• TASK DETAILS: This exercise calls for the line with "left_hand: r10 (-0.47", the line with "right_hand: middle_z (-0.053", and all lines between them in the material below, output exactly and with no other lines.

• INPUT FOR THIS TASK:
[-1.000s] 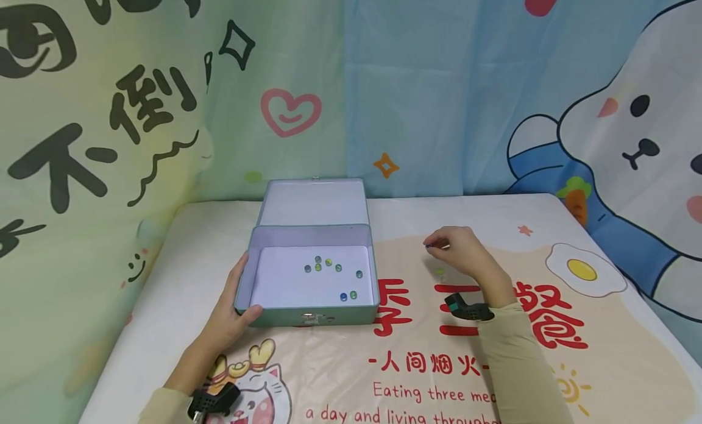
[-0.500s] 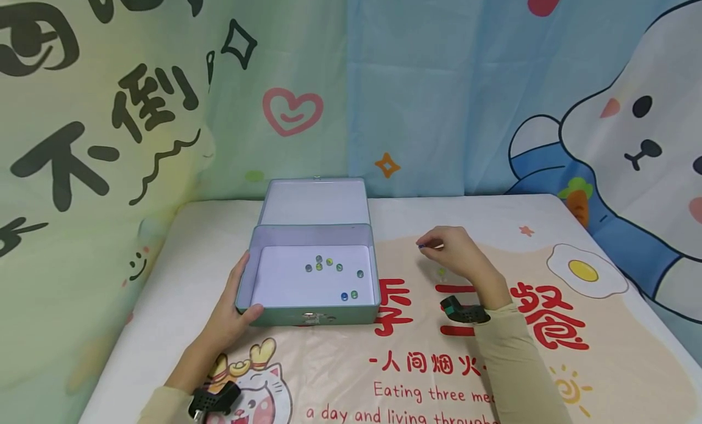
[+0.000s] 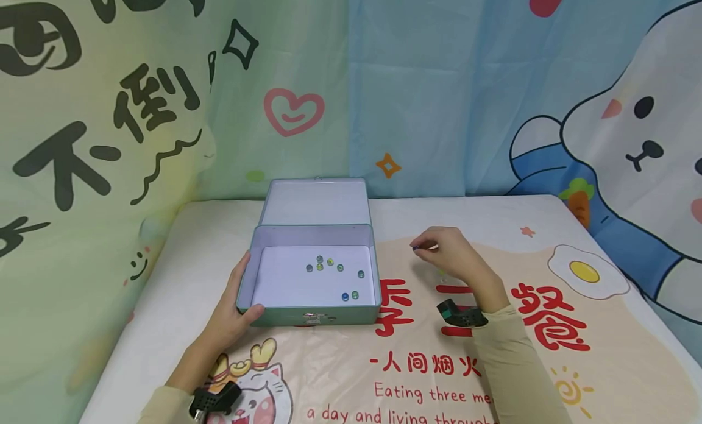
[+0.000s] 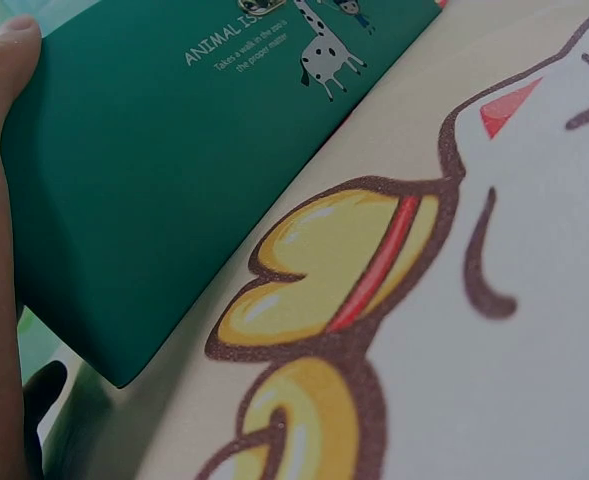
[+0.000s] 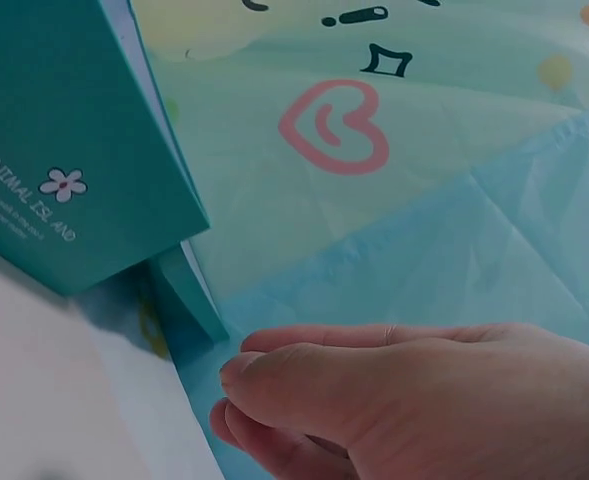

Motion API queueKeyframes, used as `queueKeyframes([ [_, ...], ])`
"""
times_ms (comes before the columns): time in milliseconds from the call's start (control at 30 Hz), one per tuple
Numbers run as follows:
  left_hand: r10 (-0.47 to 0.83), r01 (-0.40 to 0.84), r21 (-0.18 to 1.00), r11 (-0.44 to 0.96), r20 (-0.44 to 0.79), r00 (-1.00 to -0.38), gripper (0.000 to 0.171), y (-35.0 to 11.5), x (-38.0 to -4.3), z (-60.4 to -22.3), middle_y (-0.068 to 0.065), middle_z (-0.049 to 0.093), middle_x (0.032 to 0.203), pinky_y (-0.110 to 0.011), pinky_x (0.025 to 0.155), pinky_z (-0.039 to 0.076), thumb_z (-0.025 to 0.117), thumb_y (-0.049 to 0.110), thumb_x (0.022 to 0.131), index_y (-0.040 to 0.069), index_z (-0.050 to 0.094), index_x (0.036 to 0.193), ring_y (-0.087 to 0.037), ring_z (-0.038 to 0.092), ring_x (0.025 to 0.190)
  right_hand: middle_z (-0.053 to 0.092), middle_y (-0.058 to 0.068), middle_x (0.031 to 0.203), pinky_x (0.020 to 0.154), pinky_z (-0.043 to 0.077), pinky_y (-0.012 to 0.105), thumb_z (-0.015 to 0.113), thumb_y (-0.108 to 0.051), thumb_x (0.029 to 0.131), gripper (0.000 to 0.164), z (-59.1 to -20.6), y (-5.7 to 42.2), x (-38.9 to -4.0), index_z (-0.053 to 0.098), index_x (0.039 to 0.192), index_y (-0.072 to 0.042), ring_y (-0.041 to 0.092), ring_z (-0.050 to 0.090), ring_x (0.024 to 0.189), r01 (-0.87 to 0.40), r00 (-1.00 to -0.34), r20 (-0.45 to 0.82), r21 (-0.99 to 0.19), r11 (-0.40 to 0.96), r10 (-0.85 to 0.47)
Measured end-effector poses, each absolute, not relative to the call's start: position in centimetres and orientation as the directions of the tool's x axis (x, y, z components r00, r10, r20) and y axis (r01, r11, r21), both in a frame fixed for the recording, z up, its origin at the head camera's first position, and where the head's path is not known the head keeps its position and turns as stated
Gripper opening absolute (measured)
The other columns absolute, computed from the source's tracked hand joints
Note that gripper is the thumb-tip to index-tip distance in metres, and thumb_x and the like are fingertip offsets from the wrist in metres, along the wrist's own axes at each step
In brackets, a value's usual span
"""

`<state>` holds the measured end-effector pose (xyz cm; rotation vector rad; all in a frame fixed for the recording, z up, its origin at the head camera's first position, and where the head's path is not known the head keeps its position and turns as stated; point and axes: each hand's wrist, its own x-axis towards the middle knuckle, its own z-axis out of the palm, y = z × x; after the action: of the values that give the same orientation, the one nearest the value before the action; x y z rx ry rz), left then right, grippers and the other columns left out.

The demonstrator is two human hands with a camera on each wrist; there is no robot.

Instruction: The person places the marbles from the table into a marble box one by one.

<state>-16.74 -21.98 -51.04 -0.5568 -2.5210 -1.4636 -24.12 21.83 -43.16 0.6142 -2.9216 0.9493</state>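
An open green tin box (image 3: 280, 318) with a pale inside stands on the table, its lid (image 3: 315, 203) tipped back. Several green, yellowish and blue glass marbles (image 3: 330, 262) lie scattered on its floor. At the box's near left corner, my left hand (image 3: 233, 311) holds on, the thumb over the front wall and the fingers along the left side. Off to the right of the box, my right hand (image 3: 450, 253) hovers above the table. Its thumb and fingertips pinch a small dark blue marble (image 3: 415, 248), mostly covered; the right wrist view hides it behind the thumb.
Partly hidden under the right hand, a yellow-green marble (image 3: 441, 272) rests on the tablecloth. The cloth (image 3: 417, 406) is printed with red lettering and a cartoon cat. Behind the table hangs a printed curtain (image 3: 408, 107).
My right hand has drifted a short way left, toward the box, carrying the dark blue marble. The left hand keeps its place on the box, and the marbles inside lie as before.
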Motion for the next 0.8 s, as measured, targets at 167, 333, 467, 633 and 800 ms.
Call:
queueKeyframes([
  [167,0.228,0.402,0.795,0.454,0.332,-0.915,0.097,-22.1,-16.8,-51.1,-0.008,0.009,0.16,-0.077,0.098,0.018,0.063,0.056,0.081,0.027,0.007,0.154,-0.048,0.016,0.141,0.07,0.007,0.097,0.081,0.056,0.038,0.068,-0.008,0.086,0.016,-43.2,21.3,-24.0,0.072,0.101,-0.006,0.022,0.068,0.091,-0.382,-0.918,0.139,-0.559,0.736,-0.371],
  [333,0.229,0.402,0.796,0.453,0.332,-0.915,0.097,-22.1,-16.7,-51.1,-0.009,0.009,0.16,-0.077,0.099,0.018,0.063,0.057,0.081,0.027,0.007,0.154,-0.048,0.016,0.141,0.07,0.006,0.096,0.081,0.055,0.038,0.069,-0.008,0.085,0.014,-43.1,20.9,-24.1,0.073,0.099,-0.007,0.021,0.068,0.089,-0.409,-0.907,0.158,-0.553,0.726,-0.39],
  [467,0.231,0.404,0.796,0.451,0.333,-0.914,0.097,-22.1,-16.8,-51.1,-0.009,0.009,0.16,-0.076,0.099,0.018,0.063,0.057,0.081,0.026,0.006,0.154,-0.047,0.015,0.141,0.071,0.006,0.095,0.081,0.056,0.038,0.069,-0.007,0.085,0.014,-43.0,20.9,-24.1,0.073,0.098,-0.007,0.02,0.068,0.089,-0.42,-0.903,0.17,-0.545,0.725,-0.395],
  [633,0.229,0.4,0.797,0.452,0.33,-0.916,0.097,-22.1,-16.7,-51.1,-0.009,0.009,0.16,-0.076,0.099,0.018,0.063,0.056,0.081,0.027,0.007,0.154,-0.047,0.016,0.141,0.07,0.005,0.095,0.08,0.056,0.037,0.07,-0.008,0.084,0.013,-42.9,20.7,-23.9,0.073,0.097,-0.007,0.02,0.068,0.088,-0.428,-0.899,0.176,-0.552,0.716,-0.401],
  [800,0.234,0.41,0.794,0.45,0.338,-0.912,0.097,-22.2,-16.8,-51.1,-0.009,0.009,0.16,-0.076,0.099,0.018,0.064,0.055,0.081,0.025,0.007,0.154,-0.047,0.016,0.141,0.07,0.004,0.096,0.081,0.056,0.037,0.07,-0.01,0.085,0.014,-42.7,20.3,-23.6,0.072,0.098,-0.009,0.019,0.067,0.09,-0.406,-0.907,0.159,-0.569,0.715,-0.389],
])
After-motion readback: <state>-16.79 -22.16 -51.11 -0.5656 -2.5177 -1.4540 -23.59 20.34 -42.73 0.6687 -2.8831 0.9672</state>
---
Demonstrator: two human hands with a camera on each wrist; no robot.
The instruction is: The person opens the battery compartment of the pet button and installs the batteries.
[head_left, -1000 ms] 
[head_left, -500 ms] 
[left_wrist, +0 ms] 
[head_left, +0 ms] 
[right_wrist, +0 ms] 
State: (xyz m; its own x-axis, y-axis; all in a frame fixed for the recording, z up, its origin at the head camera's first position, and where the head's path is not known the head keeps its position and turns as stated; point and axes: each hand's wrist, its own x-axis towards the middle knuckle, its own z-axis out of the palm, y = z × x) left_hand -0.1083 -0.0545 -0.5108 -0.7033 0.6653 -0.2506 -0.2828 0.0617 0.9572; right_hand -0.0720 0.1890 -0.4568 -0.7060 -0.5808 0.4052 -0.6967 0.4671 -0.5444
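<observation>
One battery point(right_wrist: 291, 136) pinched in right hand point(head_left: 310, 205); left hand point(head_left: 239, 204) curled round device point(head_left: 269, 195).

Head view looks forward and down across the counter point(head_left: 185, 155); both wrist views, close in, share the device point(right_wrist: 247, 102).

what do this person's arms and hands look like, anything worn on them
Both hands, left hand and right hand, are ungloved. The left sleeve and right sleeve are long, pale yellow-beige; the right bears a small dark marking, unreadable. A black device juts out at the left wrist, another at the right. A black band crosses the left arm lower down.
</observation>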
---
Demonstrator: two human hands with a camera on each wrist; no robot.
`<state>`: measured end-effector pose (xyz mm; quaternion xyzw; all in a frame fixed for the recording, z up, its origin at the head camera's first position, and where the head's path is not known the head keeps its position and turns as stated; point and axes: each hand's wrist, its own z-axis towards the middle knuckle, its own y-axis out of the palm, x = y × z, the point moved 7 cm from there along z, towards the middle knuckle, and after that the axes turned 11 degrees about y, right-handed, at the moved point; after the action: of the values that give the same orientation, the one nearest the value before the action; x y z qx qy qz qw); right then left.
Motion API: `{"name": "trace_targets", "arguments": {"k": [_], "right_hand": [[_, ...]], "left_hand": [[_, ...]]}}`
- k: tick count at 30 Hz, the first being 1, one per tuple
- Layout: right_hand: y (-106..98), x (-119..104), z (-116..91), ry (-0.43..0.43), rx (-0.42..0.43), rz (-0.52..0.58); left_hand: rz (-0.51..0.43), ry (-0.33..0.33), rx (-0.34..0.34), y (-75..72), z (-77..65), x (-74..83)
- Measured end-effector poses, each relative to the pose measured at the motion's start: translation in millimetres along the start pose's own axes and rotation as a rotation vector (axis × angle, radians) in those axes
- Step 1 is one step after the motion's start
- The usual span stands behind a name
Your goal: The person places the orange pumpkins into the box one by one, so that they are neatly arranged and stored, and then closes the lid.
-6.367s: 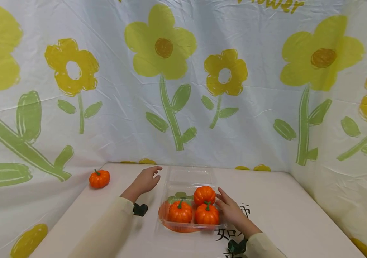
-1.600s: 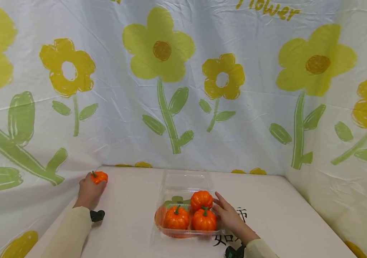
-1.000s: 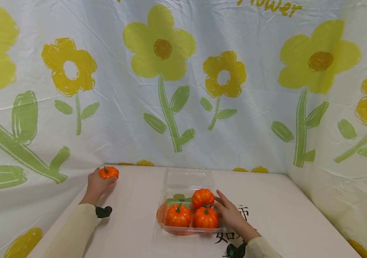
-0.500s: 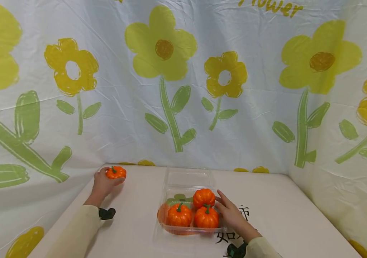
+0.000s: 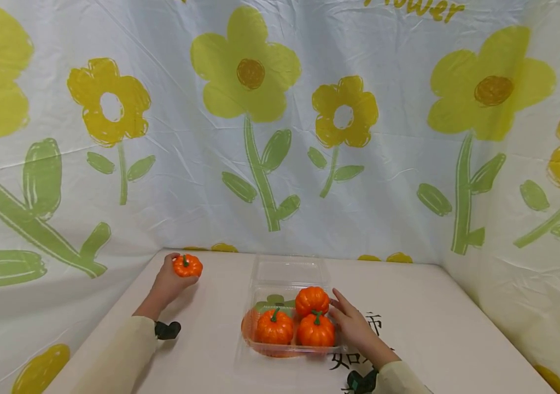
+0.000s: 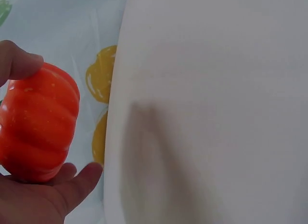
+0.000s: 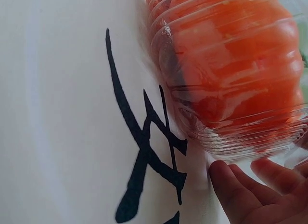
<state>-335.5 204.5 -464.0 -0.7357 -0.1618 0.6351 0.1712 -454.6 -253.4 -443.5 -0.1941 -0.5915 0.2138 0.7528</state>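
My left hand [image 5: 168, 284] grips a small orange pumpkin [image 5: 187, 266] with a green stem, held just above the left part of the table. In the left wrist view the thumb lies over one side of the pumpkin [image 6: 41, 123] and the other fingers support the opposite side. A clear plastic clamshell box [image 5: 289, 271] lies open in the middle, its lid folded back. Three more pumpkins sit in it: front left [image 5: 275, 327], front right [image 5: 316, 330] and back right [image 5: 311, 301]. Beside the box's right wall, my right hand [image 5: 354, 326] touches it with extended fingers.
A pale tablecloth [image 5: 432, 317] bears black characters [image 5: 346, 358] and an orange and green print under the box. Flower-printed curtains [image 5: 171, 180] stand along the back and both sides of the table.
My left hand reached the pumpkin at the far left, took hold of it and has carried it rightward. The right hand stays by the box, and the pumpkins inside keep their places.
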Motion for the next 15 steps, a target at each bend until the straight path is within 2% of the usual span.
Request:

• OUTPUT OF THE EXERCISE:
  left_hand: r10 (-0.47 to 0.83), r01 (-0.40 to 0.84), r21 (-0.18 to 1.00), r11 (-0.44 to 0.96), r20 (-0.44 to 0.79), r00 (-1.00 to -0.38), gripper (0.000 to 0.171), y (-35.0 to 11.5), x (-38.0 to -4.3), z (-60.4 to -22.3), middle_y (-0.068 to 0.065), middle_z (-0.049 to 0.093), middle_x (0.032 to 0.203), pinky_y (-0.110 to 0.011), pinky_x (0.025 to 0.155), pinky_z (-0.039 to 0.076), thumb_z (-0.025 to 0.117), thumb_y (-0.049 to 0.110), thumb_x (0.022 to 0.131), index_y (-0.040 to 0.069), index_z (-0.050 to 0.094), index_x (0.036 to 0.193), ring_y (-0.087 to 0.037), ring_z (-0.038 to 0.092), ring_x (0.025 to 0.190)
  right_hand: middle_z (-0.053 to 0.092), middle_y (-0.058 to 0.068), middle_x (0.031 to 0.203), pinky_x (0.020 to 0.154), pinky_z (-0.043 to 0.077), pinky_y (-0.012 to 0.105), thumb_z (-0.015 to 0.113), thumb_y (-0.108 to 0.051), thumb_x (0.029 to 0.131), gripper (0.000 to 0.164), z (-59.1 to -20.6), y (-5.7 to 42.2), x (-38.9 to -4.0), index_z (-0.053 to 0.098), index_x (0.039 to 0.192), index_y (-0.072 to 0.042), ring_y (-0.041 to 0.092), ring_z (-0.050 to 0.090), ring_x (0.024 to 0.189), r01 (-0.87 to 0.40), r00 (-1.00 to -0.34), r20 (-0.45 to 0.82), r21 (-0.99 to 0.19), r11 (-0.40 to 0.96), r10 (-0.85 to 0.47)

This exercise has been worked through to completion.